# Parent / Teacher Conferences



## Simcha (Jul 14, 2012)

Its been a long time since I have posted on this forum. Following is a brief history. Divorced 2.5 years after a 9 year marriage. Divorce was contentious. Spouse owes me money and fails to comply with divorce decree from time to time.

She started dating someone six months after we were separated on is now engaged.

In the 2.5 yrs. we have attended parent/teacher conferences together and separate, in was never an issue.

We have a conference coming up and she has made unusual effort to suggest that we attend together. Personally, I don't care to do so. This woman has caused me a lot of harm, in many respects, not to mention the harm to the children. She makes me uncomfortable and I avoid her when ever possible.

Am I wrong in doing so? I don't see a benefit in attending together. We seldom agreed on things when we were married, let alone now that we are divorced.

I always do what is in the best interest of the children. I don't see that attending separately would affect the kids in any way.

Kids are doing well in school so I don't see a need to collaborate in the best interest of their education, assuming that collaborating was even possible.

Your thoughts?


----------



## Pluto2 (Aug 17, 2011)

If the teacher doesn't have a problem doing two conferences then I don't see a problem. Not everyone can co-parent (Lord knows my ex and I don't)
Just because she wants to play "united parental involvement" doesn't mean you have to join in.
And I'm sure the teacher would love to avoid any sniping/argument that could come as a result of a bitter meeting.


----------



## Wolf1974 (Feb 19, 2014)

Op I don't know your story. I can with some degree of certainty say that what my x did was probably equally as bad as yours. That's said we do attend these meetings together and try, as best we can, to parent together. It is a struggle from time to time. But we needed to put forth a United front for our kids. I still despise the woman but like it or not she is mom. 
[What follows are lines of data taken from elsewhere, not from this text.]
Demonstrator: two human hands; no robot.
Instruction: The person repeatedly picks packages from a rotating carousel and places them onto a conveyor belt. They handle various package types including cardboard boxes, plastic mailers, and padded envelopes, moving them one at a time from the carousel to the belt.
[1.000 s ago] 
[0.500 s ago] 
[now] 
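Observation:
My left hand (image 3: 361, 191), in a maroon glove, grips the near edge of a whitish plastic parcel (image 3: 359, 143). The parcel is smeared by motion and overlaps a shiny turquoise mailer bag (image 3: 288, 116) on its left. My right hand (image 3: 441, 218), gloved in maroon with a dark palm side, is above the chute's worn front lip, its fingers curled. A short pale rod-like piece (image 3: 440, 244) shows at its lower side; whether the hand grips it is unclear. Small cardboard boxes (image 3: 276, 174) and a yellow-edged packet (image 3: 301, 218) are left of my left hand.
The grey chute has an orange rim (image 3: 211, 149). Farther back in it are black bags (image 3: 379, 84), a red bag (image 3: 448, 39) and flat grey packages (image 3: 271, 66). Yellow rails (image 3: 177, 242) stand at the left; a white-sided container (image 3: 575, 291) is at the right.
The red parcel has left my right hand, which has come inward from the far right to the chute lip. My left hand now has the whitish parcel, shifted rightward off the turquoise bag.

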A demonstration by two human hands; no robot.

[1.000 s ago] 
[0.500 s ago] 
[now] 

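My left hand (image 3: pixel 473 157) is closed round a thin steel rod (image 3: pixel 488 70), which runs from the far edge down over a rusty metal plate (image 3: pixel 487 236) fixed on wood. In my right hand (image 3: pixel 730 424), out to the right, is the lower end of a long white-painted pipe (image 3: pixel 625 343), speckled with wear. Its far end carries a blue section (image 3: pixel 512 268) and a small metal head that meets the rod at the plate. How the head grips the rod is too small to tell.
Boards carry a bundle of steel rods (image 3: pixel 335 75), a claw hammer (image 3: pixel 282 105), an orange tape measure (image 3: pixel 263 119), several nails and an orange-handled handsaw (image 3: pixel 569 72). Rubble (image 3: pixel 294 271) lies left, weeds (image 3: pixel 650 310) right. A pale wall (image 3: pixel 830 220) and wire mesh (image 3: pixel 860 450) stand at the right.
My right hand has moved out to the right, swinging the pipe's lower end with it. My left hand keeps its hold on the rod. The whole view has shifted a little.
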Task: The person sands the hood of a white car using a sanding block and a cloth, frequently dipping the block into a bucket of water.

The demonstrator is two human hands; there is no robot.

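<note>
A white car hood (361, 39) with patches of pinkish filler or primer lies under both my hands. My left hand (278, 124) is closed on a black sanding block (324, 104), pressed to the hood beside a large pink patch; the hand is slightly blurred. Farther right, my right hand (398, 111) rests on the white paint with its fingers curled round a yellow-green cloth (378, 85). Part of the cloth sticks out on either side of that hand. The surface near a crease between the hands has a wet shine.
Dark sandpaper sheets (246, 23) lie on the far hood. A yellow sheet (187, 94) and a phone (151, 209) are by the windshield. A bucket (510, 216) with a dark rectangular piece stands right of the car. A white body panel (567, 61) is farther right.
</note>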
If you absolutely can't be in th same room fine but do try and communicate if you can.


----------



## Rowan (Apr 3, 2012)

My ex-husband and I attended a parent-student information night at his school last night. We sat together, attended the different seminars together, and parted amicably in the parking lot afterward. 

If the two of you can be civil and co-parent, try to do one meeting. It's easier on the teacher than trying to free up two meeting times. If you can't for any reason, though, most teachers would probably rather deal with you each individually.


----------



## toolforgrowth (Apr 24, 2012)

I recently faced the same dilemma with my xWW. she asked if I wanted to go with her. I politely declined and had my own conference. She complained about my decision, but that was her problem.

Our daughter is perfectly well adjusted and suffered no negative consequences as a result.

It's what you're comfortable with. If you're not comfortable going with her, then don't. Go on your own and stick to it.


----------



## EnjoliWoman (Jul 2, 2012)

:iagree:

Just say you don't want to work around her schedule and that you'd rather go at a time that's convenient for you. Alone. And if there's any areas of concern, you'll contact her, otherwise if things are going well, no need.


----------



## Acoa (Sep 21, 2012)

What does it say in your decree about child custody and decision making?

If you have legal custody, then you are under no obligation to even allow your ex at the conference. Tell you'll provide her with any information she needs to have.

If you have joint legal custody and 'equal' decision making rights, then she is 'allowed' to do what she wants. You can decided to schedule your own meeting with the teacher and suggest she do the same. Or agree that one of you will go and update the other. 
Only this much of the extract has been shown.